= Bjørn (fl. 856–858) =

Viking Chieftain

Bjørn (Berno) was a Viking chieftain. He is the earliest known Scandinavian who was not a relative of the Danish kings to enter the service of a Frankish king, in his case Charles the Bald, king of West Francia. He may be identified with the Swedish king Björn Ironside.

In July 856 a Viking chieftain named Sidroc entered the River Seine to pillage. On 19 August he was joined by a fleet commanded by Bjørn. Come winter Sidroc left Frankish waters while Bjørn built a fortified camp on an island called Oscellus, probably Oissel. The Vikings proceeded to raid as far as Bayeux and Évreux, and the entire region showed little resistance to their movements throughout 857. (The Annales Fontanellenses, an important source for these events, incorrectly date them to 855.)

The surviving sources do not record Bjørn's reasons for visiting King Charles at Verberie early in 858. In the words of the Annales Bertiniani, the preeminent West Frankish annals for the period: “Bjørn, leader of the faction of pirates of the Seine, pursuing King Charles came to the palace in Veberie, and giving him his hands, swore fidelity to him.” Bjørn had probably been offered tribute (danegeld) in return for submitting to the act of commendation (the giving of hands and swearing of fealty).

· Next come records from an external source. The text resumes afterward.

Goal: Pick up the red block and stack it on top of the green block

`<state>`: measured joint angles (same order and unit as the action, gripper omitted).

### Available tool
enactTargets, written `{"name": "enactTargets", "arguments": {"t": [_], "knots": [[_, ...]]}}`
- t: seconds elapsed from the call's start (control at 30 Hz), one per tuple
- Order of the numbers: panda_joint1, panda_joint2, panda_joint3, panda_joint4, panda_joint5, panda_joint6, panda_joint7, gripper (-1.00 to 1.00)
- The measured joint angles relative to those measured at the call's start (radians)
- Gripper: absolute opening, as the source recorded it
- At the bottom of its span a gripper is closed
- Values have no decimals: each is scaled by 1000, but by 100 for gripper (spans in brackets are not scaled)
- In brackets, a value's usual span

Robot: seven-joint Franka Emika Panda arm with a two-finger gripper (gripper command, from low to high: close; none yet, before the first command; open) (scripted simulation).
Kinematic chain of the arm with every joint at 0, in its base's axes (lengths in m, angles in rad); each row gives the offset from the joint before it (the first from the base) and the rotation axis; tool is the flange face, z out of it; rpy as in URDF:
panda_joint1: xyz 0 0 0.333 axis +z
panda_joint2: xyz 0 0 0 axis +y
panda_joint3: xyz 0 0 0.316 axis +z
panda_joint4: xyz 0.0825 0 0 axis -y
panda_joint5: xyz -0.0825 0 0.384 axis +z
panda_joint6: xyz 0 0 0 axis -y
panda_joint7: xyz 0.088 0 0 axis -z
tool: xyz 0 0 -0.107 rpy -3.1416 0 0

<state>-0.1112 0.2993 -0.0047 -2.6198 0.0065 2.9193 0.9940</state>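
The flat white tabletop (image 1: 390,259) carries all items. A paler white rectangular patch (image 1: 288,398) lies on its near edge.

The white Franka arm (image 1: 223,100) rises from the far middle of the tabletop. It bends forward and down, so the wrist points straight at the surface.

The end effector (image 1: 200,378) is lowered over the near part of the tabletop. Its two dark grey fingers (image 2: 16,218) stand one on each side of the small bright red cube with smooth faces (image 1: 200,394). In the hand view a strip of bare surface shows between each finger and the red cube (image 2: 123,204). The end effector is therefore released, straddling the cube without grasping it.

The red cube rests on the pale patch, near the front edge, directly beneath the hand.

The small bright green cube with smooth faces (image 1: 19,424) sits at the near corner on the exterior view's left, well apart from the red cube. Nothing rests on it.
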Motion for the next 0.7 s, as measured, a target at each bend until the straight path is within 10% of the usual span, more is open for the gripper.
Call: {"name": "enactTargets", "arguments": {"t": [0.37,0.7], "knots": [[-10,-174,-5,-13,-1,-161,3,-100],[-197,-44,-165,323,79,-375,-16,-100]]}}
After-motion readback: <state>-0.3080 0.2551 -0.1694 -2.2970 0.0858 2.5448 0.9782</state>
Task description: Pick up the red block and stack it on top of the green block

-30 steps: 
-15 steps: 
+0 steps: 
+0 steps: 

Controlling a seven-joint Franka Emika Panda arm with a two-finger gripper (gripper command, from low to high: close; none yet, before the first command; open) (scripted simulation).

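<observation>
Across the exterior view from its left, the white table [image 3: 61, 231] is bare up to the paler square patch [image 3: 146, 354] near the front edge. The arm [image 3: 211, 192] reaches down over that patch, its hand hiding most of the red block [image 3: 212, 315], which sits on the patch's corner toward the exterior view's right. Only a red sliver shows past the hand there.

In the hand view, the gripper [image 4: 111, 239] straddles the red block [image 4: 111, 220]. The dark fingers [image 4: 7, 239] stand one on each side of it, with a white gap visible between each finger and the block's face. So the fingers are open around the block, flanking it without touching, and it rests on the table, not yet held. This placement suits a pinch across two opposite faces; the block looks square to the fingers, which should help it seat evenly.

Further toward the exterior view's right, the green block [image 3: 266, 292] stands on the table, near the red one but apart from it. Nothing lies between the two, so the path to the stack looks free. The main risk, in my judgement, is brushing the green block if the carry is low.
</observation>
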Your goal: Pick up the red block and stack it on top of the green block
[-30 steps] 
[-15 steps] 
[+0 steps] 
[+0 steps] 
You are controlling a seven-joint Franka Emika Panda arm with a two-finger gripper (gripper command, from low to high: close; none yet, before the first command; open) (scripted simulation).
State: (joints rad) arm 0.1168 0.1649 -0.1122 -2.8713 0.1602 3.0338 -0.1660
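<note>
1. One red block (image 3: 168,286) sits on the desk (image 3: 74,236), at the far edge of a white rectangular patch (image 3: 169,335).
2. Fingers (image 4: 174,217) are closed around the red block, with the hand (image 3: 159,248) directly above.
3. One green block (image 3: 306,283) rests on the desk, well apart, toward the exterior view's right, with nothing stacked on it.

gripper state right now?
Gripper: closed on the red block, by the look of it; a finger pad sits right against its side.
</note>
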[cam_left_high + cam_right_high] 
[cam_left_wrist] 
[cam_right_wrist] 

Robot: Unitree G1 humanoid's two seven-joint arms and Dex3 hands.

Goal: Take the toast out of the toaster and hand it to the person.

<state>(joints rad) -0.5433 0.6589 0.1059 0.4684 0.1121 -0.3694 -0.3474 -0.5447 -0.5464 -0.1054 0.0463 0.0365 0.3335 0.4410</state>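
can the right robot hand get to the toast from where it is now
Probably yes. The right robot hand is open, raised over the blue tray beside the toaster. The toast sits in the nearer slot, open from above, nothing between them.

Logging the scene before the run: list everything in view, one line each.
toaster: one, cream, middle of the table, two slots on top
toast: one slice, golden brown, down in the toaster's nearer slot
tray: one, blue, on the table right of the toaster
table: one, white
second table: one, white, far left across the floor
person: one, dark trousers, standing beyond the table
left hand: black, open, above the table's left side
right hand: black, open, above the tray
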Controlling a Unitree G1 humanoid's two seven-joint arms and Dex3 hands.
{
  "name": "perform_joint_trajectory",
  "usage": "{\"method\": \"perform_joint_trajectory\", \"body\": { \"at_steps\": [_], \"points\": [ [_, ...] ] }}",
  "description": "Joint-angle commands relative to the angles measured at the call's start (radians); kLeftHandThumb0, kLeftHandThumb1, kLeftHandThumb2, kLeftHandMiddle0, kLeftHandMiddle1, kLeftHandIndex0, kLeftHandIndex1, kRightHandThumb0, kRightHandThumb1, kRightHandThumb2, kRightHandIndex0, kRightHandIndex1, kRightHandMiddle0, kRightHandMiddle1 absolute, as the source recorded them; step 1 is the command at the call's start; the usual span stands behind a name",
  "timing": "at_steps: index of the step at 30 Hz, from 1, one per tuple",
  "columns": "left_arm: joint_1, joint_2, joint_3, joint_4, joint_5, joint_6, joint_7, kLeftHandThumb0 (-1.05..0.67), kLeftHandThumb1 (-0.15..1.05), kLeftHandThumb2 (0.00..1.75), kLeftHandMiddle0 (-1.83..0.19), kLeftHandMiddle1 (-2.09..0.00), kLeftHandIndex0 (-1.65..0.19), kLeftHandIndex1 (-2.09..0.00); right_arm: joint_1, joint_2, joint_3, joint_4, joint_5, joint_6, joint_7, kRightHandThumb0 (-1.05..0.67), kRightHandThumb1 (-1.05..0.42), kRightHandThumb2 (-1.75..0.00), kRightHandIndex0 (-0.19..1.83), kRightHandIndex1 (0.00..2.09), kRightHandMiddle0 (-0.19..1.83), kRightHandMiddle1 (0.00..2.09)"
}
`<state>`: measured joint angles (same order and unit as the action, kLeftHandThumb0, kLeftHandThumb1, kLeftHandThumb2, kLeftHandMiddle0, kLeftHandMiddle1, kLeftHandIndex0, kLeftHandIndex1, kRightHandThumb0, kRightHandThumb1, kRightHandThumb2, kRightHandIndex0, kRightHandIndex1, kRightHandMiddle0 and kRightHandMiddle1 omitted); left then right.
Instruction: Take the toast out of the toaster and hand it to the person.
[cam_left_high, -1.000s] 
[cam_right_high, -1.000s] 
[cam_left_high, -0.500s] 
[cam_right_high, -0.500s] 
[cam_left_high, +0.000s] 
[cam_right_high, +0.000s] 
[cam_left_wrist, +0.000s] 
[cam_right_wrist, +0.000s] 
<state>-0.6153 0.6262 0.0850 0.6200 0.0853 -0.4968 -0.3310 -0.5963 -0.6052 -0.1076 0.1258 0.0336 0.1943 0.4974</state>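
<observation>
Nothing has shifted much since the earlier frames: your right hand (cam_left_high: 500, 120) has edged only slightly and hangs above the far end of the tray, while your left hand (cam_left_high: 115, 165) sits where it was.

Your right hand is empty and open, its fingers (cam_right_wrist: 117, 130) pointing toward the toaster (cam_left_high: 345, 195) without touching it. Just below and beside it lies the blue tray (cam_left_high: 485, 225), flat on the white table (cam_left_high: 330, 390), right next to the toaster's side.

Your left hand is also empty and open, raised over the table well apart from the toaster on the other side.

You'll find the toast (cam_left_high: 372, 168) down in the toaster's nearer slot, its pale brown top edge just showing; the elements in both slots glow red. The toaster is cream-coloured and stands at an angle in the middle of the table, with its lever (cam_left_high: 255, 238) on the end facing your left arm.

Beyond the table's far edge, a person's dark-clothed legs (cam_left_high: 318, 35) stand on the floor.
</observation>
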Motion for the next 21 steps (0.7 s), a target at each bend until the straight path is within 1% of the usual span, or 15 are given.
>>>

In November the bishops of West Francia, meeting in a synod at Quercy, sent a letter, probably authored by Hincmar, to Louis the German, the king of East Francia, in which the raising of tribute to pay off the Vikings is mentioned. Probably this refers to Bjørn and his men, since no other Vikings are known to have made their peace with the Franks at about this time.

According to the Annales Fontanellenses Charles the Bald besieged Oissel late in 859 (actually 858). Since Bjørn is never again mentioned by name in the annals it is probable that he remained loyal to Charles and did not rejoin the army that remained at the island stronghold. The Annales Bertiniani confirm that Charles only besieged the island after Bjørn's commendation.